On Mon, Mar 20, 2023 at 12:03 PM Slawek Kaplonski <skaplons@redhat.com> wrote:
Hi,
Dnia piątek, 17 marca 2023 16:07:44 CET Ihar Hrachyshka pisze:
Hi all,
(I've tagged the thread with [ovn] because this question was raised in
the context of OVN, but it really is about the intent of neutron
stateless SG API.)
Neutron API supports 'stateless' field for security groups:
https://docs.openstack.org/api-ref/network/v2/index.html#stateful-security-g...
The API reference doesn't explain the intent of the API, merely
walking through the field mechanics, as in
"The stateful security group extension (stateful-security-group) adds
the stateful field to security groups, allowing users to configure
stateful or stateless security groups for ports. The existing security
groups will all be considered as stateful. Update of the stateful
attribute is allowed when there is no port associated with the
security group."
The meaning of the API is left for users to deduce. It's customary
understood as something like
"allowing to bypass connection tracking in the firewall, potentially
providing performance and simplicity benefits" (while imposing
additional complexity onto rule definitions - the user now has to
explicitly define rules for both directions of a duplex connection.)

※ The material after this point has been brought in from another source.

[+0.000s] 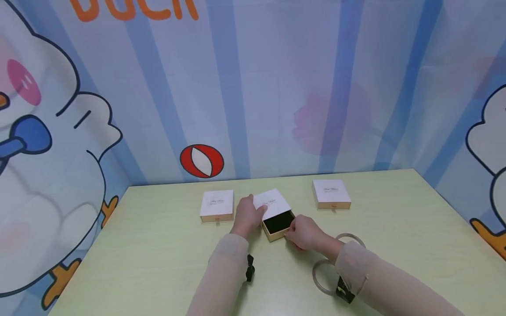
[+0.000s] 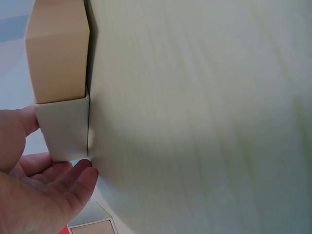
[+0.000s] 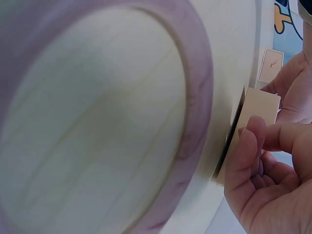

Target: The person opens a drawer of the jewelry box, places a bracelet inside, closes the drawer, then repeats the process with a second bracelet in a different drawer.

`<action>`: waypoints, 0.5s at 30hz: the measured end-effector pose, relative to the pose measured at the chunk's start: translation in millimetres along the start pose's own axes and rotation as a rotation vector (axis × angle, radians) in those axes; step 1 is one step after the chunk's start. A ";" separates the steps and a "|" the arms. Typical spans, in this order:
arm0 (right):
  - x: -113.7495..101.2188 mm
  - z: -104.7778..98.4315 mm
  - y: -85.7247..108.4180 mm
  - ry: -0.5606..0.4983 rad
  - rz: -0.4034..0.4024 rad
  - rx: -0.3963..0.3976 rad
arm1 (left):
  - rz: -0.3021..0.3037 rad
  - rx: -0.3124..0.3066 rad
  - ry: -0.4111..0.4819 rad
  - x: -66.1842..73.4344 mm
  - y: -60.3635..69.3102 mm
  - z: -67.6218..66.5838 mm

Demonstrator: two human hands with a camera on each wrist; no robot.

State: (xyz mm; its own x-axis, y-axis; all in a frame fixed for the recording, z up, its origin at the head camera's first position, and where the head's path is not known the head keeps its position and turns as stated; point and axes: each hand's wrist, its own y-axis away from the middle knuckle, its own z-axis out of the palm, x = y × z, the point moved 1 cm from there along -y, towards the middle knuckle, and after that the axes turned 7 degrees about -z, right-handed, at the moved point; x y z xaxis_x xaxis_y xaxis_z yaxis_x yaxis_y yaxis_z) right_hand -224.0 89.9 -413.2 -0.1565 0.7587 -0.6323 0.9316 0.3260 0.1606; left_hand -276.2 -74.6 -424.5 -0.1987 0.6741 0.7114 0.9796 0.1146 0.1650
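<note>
White, part-open box near the tabletop's far edge: grips sleeve with curled left hand, apparently to steady it; pinches at drawer front with right hand.

Referencing the open box: from head we look forward and down, standing off above its near side, wide. Left wrist puts us low and close at its near-left, rolled sideways, facing forward. Right wrist, also rolled, we look leftward past a close bangle toward it. All three share that box.
</note>
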 end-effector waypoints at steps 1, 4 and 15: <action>-0.2 -0.2 1.0 0.000 -0.001 0.001 | -0.001 -0.001 -0.001 0.0 -0.2 0.1; -0.5 -0.6 2.5 -0.006 0.002 -0.003 | -0.001 -0.003 -0.008 0.4 0.1 0.0; -0.2 0.9 7.5 -0.022 -0.001 0.008 | 0.020 0.017 -0.023 -1.1 -1.8 1.7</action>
State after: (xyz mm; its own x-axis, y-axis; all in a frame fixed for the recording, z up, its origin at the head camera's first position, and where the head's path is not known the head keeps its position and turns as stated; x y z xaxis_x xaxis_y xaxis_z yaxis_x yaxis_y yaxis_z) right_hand -216.7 91.7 -412.6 -0.1500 0.7462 -0.6486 0.9342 0.3217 0.1540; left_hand -277.6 -74.3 -426.7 -0.1787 0.6929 0.6985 0.9837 0.1134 0.1392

[This is not an official definition, nor it's quoted from a respected
source, please don't criticize it. I don't think this is an important
point here.]
Either way, the definition doesn't explain what should happen with
basic network services that a user of Neutron SG API is used to rely
on. Specifically, what happens for a port related to a stateless SG
when it trying to fetch metadata from 169.254.169.254 (or its IPv6
equivalent), or what happens when it attempts to use SLAAC / DHCPv6
procedure to configure its IPv6 stack.
As part of our testing of stateless SG implementation for OVN backend,
we've noticed that VMs fail to configure via metadata, or use SLAAC to
configure IPv6.
We've noticed that adding explicit SG rules to allow 'returning'
communication for 169.254.169.254:80 and RA / NA fixes the problem.
I figured that these services are "base" / "basic" and should be
provided to ports regardless of the stateful-ness of SG. I proposed
patches for this here:
metadata series: https://review.opendev.org/q/topic:bug%252F2009053
RA / NA: https://review.opendev.org/c/openstack/neutron/+/877049
Discussion in the patch that adjusts the existing stateless SG test
scenarios to not create explicit SG rules for metadata and ICMP
replies suggests that it's not a given / common understanding that
these "base" services should work by default for stateless SGs.
See discussion in comments here:
https://review.opendev.org/c/openstack/neutron-tempest-plugin/+/876692
While this discussion is happening in the context of OVN, I think it
should be resolved in a broader context. Specifically, a decision
should be made about what Neutron API "means" by stateless SGs, and
how "base" services are supposed to behave. Then backends can act
accordingly.
There's also an open question of how this should be implemented.
Whether Neutron would like to create explicit SG rules visible in API
that would allow for the returning traffic and that could be deleted
as needed, or whether backends should do it implicitly. We already
have "default" egress rules, so there's a precedent here. On the other
hand, the egress rules are broad (allowing everything) and there's
more rationale to delete them and replace them with tighter filters.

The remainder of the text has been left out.